Can I reformat HTML in Visual Studio without removing blank lines?

The HTML formatting in Visual Studio works great -- especially considering you can pick a selection and just format that. You can just select a tag or block, right click and do 'Format Selection'. You can also reformat the whole document.
However I like to use a lot of whitespace in my documents to keep things organized and the reformat HTML compresses (deletes!) this whitespace.
Are there any plugins, or external tools for formatting HTML that might make it possible to leave vertical space untouched?
Edit: Bonus points: If anybody has 2010 installed can they check if it already has this feature? If it DOESN'T have this feature I'd like to submit a feature request.
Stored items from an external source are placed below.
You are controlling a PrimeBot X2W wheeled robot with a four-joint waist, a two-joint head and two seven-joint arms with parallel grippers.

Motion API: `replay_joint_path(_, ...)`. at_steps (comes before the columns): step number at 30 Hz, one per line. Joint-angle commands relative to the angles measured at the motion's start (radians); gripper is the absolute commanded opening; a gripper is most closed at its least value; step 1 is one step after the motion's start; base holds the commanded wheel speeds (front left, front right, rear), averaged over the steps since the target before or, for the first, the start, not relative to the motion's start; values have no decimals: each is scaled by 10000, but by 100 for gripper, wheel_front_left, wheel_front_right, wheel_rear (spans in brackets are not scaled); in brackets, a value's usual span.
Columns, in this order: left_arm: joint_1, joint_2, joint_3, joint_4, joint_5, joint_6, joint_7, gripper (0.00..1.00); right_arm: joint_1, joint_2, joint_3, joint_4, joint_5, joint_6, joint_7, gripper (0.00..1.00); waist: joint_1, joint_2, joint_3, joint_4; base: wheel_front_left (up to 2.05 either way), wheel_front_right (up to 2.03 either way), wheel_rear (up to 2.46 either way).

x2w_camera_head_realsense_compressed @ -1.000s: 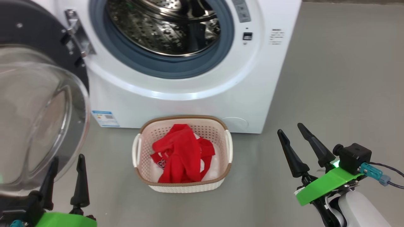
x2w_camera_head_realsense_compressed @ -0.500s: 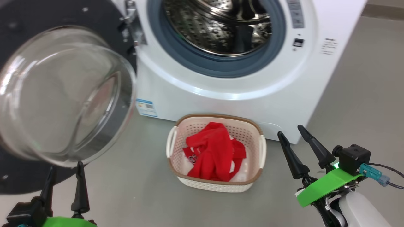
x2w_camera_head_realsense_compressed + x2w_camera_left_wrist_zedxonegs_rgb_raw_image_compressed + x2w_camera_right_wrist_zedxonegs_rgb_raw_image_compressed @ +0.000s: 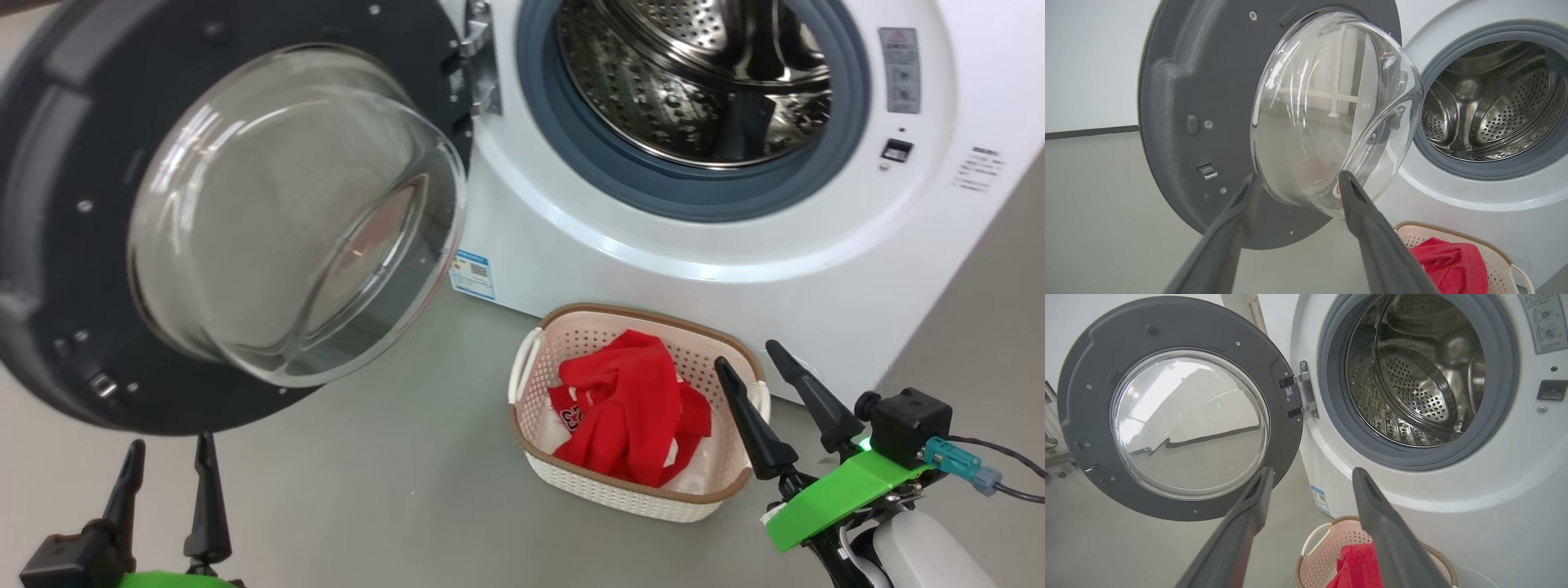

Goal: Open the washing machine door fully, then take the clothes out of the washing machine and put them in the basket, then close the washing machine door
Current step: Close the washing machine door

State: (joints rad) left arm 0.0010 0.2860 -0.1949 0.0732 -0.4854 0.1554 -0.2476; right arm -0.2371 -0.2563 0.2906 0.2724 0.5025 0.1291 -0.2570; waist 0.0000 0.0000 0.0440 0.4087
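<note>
Washing machine door (image 3: pixel 245 220) was found swung wide open across the upper left of the head view. Its dark grey inner side and bulging glass bowl were turned toward the camera, and it was hung on a metal hinge (image 3: pixel 478 57) at top centre. The washing machine (image 3: pixel 653 253) itself was spread over the upper right, with a grey gasket (image 3: pixel 653 186) ringed around a shiny perforated drum (image 3: pixel 702 82). A blue label sticker (image 3: pixel 472 273) was stuck low on the white front, just right of the glass bowl.

The basket (image 3: pixel 620 496) was parked on the floor (image 3: pixel 392 490) right in front of the machine, lower centre-right. The clothes (image 3: pixel 629 408) were heaped inside it, mostly red with a bit of white lettering.

The left claw (image 3: pixel 171 441) was held in the lower left corner under the door's bottom edge, fingers spread apart, nothing gripped. The right claw (image 3: pixel 747 353) was kept at the lower right, also spread and empty, with its tips lined up over the basket's right rim in the frame. Whether that rim was actually touched couldn't be told.
</note>
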Motion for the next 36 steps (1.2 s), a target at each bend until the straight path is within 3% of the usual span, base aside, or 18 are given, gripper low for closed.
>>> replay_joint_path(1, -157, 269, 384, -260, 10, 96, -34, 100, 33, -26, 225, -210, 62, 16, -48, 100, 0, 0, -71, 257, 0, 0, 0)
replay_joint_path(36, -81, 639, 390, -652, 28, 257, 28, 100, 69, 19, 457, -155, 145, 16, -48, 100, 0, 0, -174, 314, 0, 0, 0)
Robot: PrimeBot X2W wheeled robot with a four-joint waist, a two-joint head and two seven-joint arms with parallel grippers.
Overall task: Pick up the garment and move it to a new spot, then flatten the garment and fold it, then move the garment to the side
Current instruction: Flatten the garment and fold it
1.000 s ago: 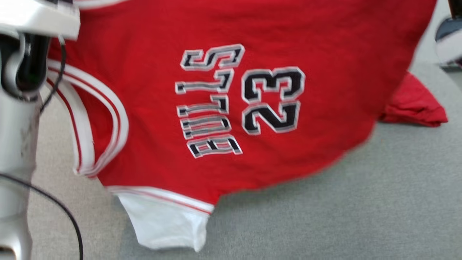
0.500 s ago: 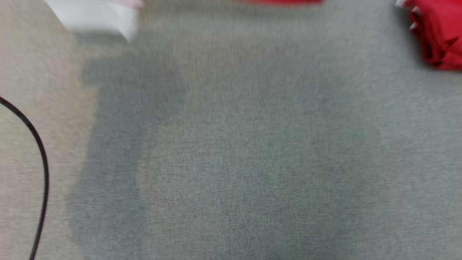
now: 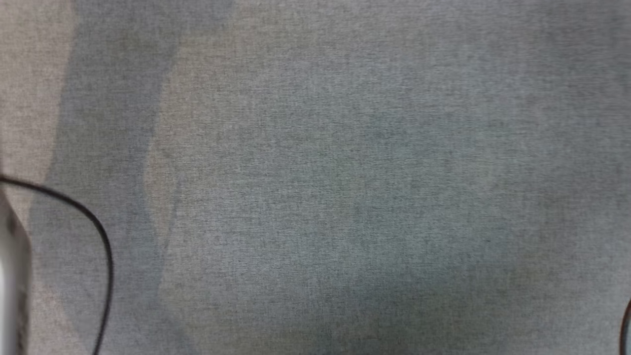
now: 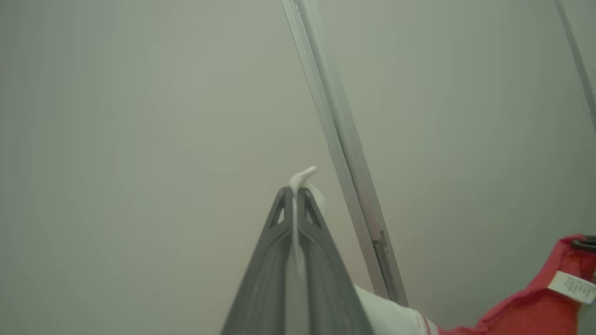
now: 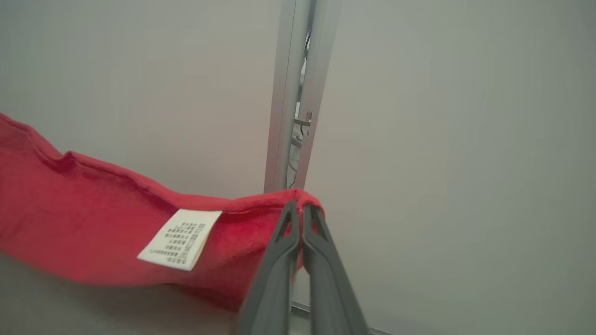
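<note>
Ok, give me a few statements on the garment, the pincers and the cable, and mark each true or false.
1. The left pincer is shut on white cloth of the garment. True.
2. The right pincer stands open, gripping nothing. False: it is shut on the garment's red edge.
3. A white label sits on the red cloth. True.
4. The cable over the grey surface is red. False: it is black.

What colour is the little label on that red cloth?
The label is white with dark print, clearest in the right wrist view.
</note>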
Fortunately the new editor is much more extensible, but I don't know if that extends to customization of something like this.
Visual Studio 2012 preserves empty line breaks when formatting HTML. I ran across this SO post because I was looking for an option to remove empty lines!
If the whitespace in your documents has some systematic logic to it,(such as, a Line break before and after each Table Tag) then you might be able to get the kind of behaviour you want when applying formatting.
Check out the options dialog from :
Tools -> Options -> Text Editor -> HTML -> Format -> "Tag specific Options"
This pretty much allows you customize the formatting of each type of tag to a reasonably minute level. In your particular case, the "Line breaks" option might be useful or atleast relevant.
You might also like to try out a custom HTML formatter such as HTML Tidy. Many powerful editors like Notepad++ and UltraEdit have a built-in HTML Tidy module for formatting. Personally, though, I find the formatting capabilities of Visual Studio sufficient for most requirements.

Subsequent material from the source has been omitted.